The present invention relates to an evaporable getter device for cathode-ray tubes (CRTs), used in television sets and monitors.
As known in the art, getter materials are used in any applications wherein the maintenance of vacuum is required for a long time. In particular, CRTs contain evaporable getter materials capable of fixing traces of harmful gases that would compromise proper operation of the CRT.
Trace gases may be left in CRTs during the production stage, even though an evacuation step is performed before final sealing of the tube, or trace gases may come from degassing of the materials forming the tubes.
To remove these trace gases, barium metal is used, which is deposited in the form of a thin film on the internal walls of the CRT. This deposition is accomplished by a so-called evaporable getter device, formed by an open metallic container filled with a mixture of powders of a barium compound, usually BaAl4, and nickel, Ni, capable of releasing barium by evaporation after sealing of the CRT. This mixture is referred to in the following as BaAl4/Ni.
In order to evaporate barium, the container is heated preferably by induction, through a coil placed outside the tube, thus causing an increase in temperature of the powders to about 800° C. At these temperatures a strongly exothermic reaction takes place between BaAl4 and Ni, that causes a further rise of temperature to about 1200° C., at which temperature barium evaporates. The metal then condenses in the form of a film on the conical wall and the mask of the CRT. This barium film is the active element in the gettering of gases.
For optimal working of the CRT it is required that the barium film have a thickness as uniform as possible. A deposit of uneven thickness may have small projections from which, through gas absorption, barium particles may be lost which have a high probability to end up on the electron gun and/or on the mask. In the first case, these particles may cause electric arcs and short circuits, while in the second case, they obstruct the passage of electrons and hence the formation of the image, thus causing the onset of dark spots on the screen. Moreover, a barium film with zones of high thickness has worsened characteristics of saturation by gases, consequently causing a reduction in the absorbing capacity of the getter.
In order to cope with these problems, Italian Patent IT 1,295,896 in the name of SAES Getters S.p.A. describes a baffle that allows diffusion of the barium vapors along the walls of the tube to produce even deposits. Through the use of such a baffle the distribution of barium is improved, that becomes wider, more reproducible and deposited on the walls of the CRT tube without involving the mask and the phosphors-bearing surface. In this case too, however, the barium layer shows a rather uneven thickness, thus not solving some of the above-mentioned drawbacks in a fully satisfactory way.

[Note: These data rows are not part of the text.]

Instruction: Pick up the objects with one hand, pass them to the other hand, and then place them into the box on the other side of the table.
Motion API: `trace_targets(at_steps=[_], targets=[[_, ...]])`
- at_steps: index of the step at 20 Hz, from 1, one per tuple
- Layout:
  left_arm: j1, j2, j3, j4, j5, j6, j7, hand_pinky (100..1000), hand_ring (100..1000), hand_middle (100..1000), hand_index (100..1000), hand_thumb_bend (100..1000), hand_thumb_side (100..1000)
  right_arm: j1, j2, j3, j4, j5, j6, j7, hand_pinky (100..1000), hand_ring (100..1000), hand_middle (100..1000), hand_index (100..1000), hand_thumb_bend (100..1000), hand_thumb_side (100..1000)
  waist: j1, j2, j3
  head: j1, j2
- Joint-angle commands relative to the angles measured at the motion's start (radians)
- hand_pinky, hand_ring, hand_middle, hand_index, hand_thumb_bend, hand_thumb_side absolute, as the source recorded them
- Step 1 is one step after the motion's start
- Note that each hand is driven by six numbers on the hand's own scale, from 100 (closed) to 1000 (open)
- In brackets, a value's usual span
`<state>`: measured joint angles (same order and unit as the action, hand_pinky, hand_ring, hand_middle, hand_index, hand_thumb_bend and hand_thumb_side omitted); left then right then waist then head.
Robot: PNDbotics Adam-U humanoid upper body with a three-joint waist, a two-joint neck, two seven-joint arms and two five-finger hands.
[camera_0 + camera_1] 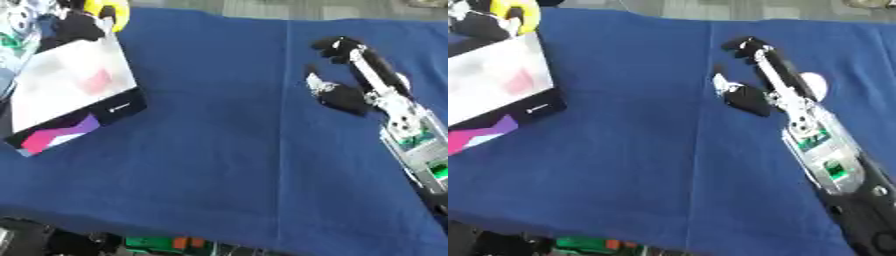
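Left eye view
right hand (350, 75): over the blue worktop (210, 150), fingers curled a bit at the tips, holding nothing
box (74, 87): far left, white top

Right eye view
yellow thing (516, 14): behind the box, black left hand (481, 26) on it, grip unclear
white thing (815, 85): peeking out beside the right arm

Both my eyes look steeply down from my head onto the blue cloth-covered table (219, 150), facing away from my body. They share nearly everything: the white cardboard box (74, 85) at ten o'clock, my black right hand (754, 75) at two o'clock. The right eye's frame sits slightly further right.
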<state>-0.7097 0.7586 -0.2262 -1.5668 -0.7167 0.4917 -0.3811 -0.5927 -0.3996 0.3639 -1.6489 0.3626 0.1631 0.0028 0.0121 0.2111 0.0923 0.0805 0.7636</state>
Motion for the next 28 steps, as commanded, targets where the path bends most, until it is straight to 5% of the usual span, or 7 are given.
trace_targets(at_steps=[1,5,6,16,21,24,28], targets=[[0.014,0.052,0.034,0.035,0.005,0.014,0.029,600,499,372,444,100,198,-0.015,-0.019,-0.012,-0.029,-0.008,0.001,-0.006,855,842,858,827,100,509,-0.011,-0.028,-0.001,0.011,0.0],[0.055,0.056,0.053,0.086,0.017,0.027,0.058,601,502,377,450,100,138,-0.014,-0.015,-0.009,-0.029,-0.013,0.003,-0.004,855,841,858,827,100,516,-0.017,-0.026,-0.002,0.024,-0.003],[0.063,0.057,0.056,0.094,0.021,0.028,0.064,601,502,378,451,100,204,-0.014,-0.015,-0.009,-0.03,-0.013,0.003,-0.004,855,841,858,827,100,510,-0.019,-0.026,-0.003,0.026,-0.003],[0.08,0.041,0.065,0.173,0.048,0.035,0.134,606,510,402,490,103,172,-0.016,-0.014,-0.011,-0.038,-0.017,0.006,-0.006,855,842,859,827,100,508,-0.034,-0.024,-0.005,0.045,-0.002],[0.08,0.038,0.067,0.209,0.038,0.037,0.182,658,588,519,633,269,185,-0.015,-0.014,-0.012,-0.04,-0.019,0.007,-0.006,855,841,859,827,100,509,-0.035,-0.023,-0.006,0.049,-0.002],[0.082,0.038,0.067,0.224,0.026,0.034,0.194,739,695,651,738,474,376,-0.016,-0.015,-0.013,-0.041,-0.019,0.006,-0.007,855,841,859,828,100,506,-0.035,-0.023,-0.007,0.049,-0.002],[0.085,0.04,0.068,0.236,0.01,0.032,0.186,776,748,729,818,625,488,-0.017,-0.017,-0.013,-0.044,-0.02,0.006,-0.007,855,841,859,828,100,504,-0.034,-0.024,-0.008,0.047,-0.003]])
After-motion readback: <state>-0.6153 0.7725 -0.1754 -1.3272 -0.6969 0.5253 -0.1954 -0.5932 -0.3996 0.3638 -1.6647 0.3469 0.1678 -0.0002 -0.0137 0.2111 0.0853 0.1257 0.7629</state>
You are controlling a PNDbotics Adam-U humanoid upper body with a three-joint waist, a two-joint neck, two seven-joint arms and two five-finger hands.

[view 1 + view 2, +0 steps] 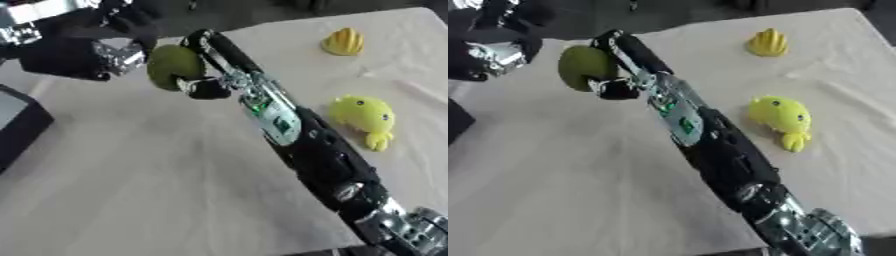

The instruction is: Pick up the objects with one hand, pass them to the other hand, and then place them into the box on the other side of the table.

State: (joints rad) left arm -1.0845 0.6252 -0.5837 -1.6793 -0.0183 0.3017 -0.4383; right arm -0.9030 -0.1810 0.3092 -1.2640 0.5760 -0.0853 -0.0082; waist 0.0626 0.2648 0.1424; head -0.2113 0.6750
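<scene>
A round green object (pixel 171 65) hangs above the table's far left part, with my right hand (pixel 203 86) shut on it; dark fingers (pixel 206 42) wrap its right side. The right arm runs up from the lower right corner across the middle. My left hand (pixel 83 57), black with a silver part, sits just left of the green object in the upper left corner, its fingers relaxed and not closed on anything. A narrow gap shows between it and the object in the right eye view. A dark box (pixel 19 125) stands at the left edge.
A yellow plush toy (pixel 363 117) with dark eyes lies on the table's right side. A yellow ridged object (pixel 343 42) sits near the far right. The table (pixel 149 190) wears a pale cloth; its near edge cuts across the bottom.
</scene>
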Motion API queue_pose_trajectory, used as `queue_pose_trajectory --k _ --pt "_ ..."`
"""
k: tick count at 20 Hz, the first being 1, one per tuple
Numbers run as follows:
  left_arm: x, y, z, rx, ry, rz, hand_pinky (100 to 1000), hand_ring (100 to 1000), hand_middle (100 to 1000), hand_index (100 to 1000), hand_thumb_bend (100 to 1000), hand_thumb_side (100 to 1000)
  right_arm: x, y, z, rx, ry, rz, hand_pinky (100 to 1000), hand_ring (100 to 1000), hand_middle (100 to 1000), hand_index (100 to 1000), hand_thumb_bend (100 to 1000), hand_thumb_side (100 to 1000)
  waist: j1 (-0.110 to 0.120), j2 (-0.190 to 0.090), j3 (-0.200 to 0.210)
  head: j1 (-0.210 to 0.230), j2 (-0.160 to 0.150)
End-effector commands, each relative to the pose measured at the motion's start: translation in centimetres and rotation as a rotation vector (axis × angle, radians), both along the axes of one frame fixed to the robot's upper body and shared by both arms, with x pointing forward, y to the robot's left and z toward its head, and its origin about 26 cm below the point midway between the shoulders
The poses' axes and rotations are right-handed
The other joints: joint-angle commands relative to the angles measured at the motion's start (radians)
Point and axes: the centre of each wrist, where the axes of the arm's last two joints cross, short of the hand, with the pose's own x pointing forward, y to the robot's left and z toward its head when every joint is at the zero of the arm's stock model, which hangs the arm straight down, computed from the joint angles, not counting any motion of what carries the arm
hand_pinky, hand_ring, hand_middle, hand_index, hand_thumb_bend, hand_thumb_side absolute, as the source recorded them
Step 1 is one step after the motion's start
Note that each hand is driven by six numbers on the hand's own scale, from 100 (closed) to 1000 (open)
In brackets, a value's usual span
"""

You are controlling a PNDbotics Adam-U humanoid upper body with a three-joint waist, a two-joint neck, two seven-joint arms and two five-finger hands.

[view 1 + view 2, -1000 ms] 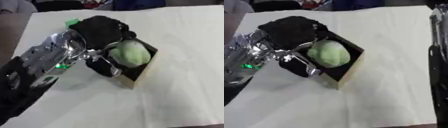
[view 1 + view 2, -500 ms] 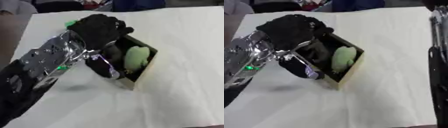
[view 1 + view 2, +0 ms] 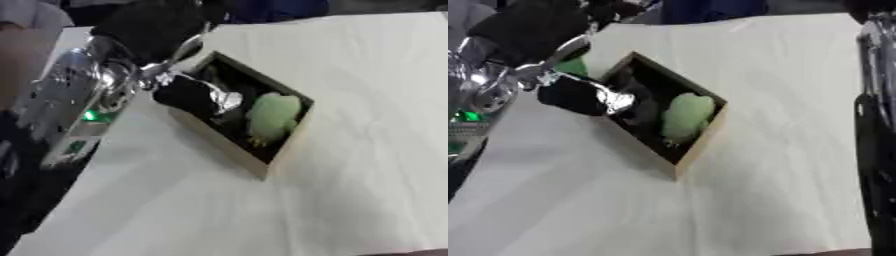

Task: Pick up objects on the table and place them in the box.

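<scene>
White cloth covers the table (image 3: 367, 150) in front of me, creased here and there, with dark shapes of people's clothing along the far edge.

My left hand (image 3: 188, 95) comes in from the left, silver forearm with a green light, black fingers reaching over the near-left wall of the box (image 3: 280, 155). The pictures are smeared there, so I cannot tell whether the fingers are curled or straight, nor whether they touch anything. I see nothing clearly held in them. My right arm (image 3: 877, 125) shows only as a dark upright bar at the right edge of the right eye view; its hand is out of sight.

Just beyond my fingers, inside the box, lies a pale green object (image 3: 273, 117), resting lengthwise toward the right-hand wall on the dark floor. Something darker sits beside it in the box, too murky to name. Behind my hand, in the right eye view, a small green thing (image 3: 573, 66) lies on the cloth just outside the box's far-left side.

I judge this to be the end of a placing step: the green object is in, and my hand is over the rim. Next I would lift clear of the box wall without nudging it, then go for that green thing on the cloth.
</scene>
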Motion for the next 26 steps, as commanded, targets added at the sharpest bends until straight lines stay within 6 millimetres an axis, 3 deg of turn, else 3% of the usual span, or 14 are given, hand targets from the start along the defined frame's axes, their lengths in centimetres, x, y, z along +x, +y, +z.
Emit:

U.S. Pat. No. 4,128,782 describes a U-shaped device containing a mixture of BaAl4/Ni with which titanium hydride (TiH2) is mixed. When the barium evaporation temperature is reached, TiH2 decomposes and the hydrogen thus formed acts as a diffusing means for the barium atoms that, by repeatedly hitting hydrogen molecules, travel non-linear paths and spread over a wide surface, thus forming deposits with a more regular thickness compared to the devices not containing the hydride. In this case, however, the extra-component, TiH2, subtracts part of the volume available for the BaAl4/Ni mixture. Therefore, with the same dispenser size, there is released inside the CRT a lower barium amount than what would be released without the third component. In addition, titanium hydride is a rather expensive and troublesome material to handle, as it is readily flammable and reacts violently with water. A production process involving such a compound would thus entail problems related to safety and difficult to manageability.